**Work request**
In the entries that follow, find every line containing "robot" and copy it.

**Supplied data**
________________________________________

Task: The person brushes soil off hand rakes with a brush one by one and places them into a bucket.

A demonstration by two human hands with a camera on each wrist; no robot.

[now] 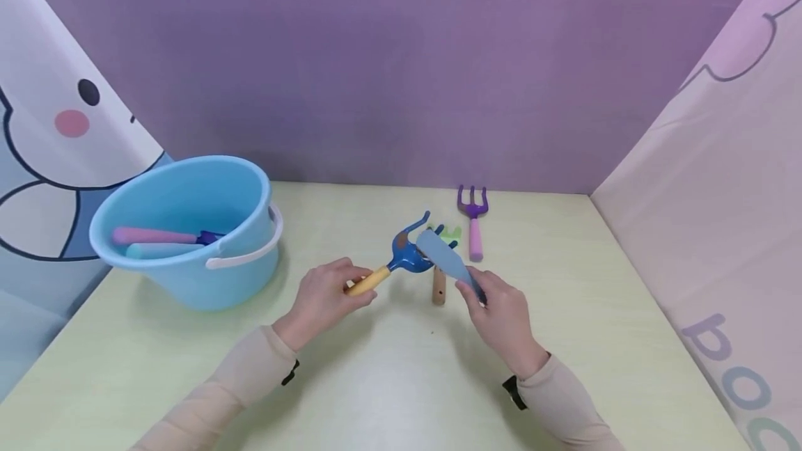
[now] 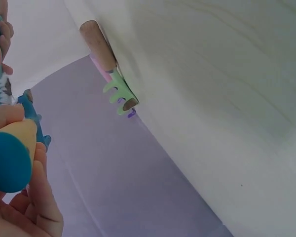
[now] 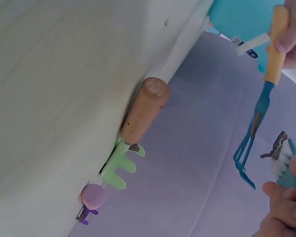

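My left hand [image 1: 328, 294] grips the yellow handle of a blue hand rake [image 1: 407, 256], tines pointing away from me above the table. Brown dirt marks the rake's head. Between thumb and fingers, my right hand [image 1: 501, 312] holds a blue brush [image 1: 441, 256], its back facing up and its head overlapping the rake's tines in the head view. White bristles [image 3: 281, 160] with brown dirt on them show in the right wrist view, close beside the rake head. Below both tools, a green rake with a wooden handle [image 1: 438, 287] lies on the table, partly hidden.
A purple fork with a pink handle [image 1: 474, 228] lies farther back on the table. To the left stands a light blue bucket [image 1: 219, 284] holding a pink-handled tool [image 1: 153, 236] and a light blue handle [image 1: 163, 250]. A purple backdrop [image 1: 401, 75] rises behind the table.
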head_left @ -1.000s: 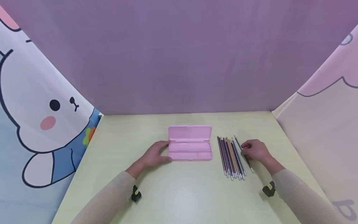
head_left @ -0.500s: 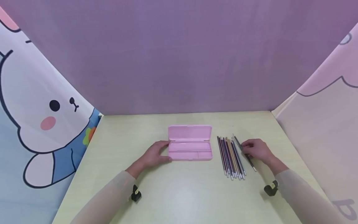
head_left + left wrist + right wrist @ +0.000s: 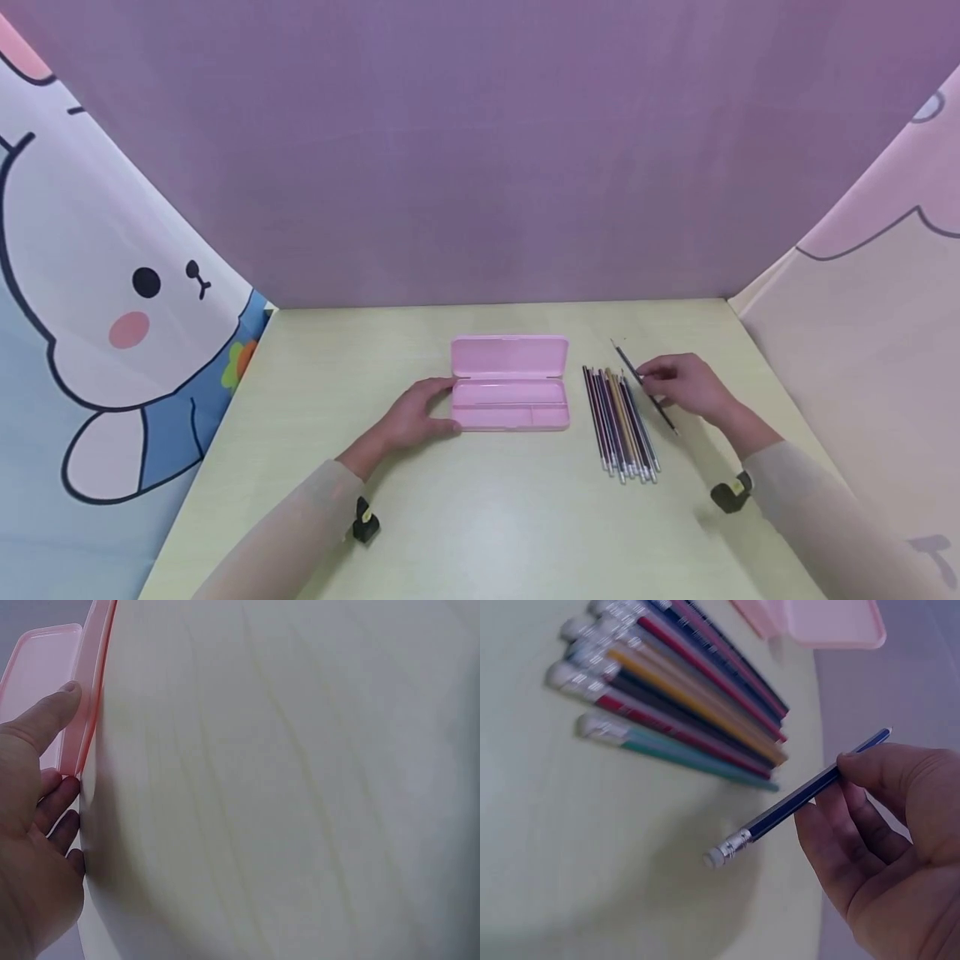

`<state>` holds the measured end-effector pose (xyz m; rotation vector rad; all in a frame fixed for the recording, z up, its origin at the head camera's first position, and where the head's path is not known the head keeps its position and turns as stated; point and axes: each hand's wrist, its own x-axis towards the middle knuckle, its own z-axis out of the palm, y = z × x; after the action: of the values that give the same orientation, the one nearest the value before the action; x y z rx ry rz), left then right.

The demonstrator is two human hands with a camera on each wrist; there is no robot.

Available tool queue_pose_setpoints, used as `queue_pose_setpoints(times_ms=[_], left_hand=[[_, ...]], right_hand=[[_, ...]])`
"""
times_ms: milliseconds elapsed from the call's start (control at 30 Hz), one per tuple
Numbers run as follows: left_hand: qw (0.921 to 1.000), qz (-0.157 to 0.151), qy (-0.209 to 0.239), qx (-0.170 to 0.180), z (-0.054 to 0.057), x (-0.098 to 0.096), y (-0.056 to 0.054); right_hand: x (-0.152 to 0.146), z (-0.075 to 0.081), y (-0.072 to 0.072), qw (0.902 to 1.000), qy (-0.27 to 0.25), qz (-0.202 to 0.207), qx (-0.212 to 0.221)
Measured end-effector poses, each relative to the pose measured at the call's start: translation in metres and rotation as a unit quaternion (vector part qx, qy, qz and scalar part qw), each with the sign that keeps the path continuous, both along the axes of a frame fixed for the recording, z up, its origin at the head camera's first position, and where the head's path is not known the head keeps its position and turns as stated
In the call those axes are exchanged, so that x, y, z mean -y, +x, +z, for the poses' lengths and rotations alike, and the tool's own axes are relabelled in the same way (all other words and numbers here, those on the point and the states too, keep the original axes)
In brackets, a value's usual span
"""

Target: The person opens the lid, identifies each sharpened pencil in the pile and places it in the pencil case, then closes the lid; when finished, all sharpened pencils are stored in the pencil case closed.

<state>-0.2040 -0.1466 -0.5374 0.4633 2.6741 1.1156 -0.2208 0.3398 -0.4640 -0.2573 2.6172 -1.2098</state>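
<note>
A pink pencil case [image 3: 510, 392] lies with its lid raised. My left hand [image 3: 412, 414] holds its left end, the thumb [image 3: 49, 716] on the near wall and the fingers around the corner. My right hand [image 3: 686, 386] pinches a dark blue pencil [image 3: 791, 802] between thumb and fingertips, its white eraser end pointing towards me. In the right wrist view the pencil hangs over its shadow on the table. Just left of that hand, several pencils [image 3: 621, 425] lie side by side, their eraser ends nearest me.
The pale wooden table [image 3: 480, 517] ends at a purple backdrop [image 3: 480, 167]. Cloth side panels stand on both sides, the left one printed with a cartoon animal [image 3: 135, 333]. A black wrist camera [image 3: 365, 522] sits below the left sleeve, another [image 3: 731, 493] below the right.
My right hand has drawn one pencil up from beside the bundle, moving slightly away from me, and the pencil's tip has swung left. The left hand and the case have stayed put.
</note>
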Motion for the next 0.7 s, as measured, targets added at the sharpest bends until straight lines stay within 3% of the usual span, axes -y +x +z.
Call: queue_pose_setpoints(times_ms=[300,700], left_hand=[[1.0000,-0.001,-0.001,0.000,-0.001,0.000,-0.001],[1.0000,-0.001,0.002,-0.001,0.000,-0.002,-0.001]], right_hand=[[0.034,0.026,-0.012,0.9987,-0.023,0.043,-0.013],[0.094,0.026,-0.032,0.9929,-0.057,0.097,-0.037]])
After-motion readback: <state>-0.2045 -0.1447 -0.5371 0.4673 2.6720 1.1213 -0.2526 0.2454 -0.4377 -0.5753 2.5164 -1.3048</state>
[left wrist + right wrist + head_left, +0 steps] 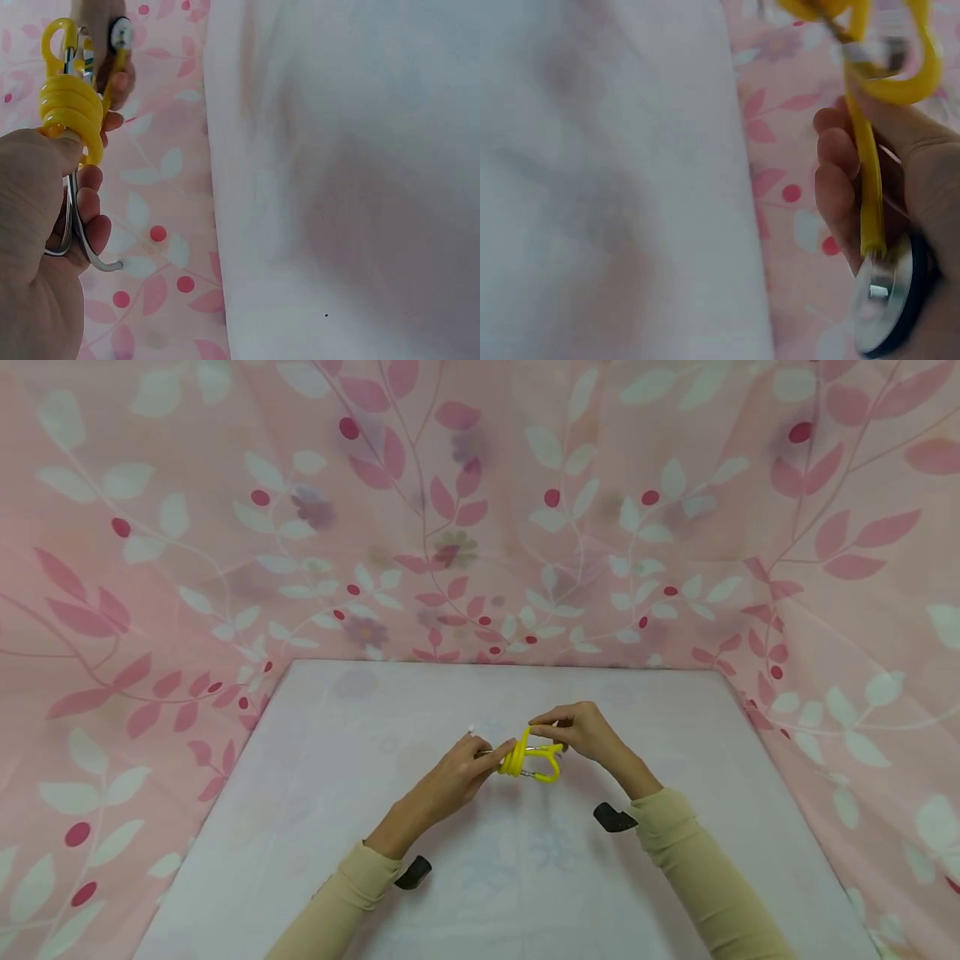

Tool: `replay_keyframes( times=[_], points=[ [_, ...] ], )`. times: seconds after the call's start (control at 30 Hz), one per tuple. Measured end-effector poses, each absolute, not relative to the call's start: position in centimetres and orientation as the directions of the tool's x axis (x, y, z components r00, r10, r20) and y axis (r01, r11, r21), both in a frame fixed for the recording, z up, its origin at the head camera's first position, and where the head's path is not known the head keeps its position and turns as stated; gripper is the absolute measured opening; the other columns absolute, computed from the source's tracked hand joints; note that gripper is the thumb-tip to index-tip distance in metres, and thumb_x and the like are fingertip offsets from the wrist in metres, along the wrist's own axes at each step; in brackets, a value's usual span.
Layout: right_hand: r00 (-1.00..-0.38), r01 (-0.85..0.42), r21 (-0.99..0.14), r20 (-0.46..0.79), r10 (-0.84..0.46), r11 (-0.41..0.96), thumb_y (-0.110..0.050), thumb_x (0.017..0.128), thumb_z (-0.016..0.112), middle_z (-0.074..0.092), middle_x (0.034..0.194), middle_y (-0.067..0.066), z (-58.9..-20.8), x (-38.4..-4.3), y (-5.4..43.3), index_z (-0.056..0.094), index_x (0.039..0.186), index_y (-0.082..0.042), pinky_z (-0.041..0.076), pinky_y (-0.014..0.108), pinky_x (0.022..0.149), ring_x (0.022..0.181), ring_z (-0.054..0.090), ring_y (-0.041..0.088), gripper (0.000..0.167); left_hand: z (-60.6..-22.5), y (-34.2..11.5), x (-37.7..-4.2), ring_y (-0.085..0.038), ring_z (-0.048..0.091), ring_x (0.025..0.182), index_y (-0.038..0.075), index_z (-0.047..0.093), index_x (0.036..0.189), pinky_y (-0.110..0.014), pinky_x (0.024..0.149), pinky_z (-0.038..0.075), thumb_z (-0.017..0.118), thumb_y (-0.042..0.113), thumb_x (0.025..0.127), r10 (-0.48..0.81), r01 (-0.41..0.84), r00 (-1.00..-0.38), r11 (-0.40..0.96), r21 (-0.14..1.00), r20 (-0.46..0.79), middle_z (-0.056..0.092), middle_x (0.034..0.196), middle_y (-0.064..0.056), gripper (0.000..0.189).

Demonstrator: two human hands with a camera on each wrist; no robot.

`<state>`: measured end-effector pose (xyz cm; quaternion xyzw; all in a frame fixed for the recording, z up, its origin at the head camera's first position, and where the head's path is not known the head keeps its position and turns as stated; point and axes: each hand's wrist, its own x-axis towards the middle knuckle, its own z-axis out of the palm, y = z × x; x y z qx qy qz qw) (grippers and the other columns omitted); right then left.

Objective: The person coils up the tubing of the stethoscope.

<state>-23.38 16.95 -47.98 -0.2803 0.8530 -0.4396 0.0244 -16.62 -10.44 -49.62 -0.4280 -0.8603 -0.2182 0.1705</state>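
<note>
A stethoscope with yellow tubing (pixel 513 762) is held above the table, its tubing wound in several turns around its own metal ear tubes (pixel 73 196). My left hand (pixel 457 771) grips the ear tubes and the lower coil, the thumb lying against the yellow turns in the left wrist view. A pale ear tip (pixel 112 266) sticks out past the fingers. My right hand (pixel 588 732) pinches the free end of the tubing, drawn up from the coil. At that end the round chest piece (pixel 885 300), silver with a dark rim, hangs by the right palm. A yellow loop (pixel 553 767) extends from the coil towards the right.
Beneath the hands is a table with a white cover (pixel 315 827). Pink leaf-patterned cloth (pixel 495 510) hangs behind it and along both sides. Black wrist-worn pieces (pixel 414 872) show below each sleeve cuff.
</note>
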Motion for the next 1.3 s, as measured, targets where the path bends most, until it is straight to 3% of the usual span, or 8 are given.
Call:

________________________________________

**Your solution**
A demonstration by two human hands with a camera on each wrist; no robot.
The demonstrator is two human hands with a camera on each wrist; there is no robot.
Demonstrator: two human hands with a camera on each wrist; no robot.

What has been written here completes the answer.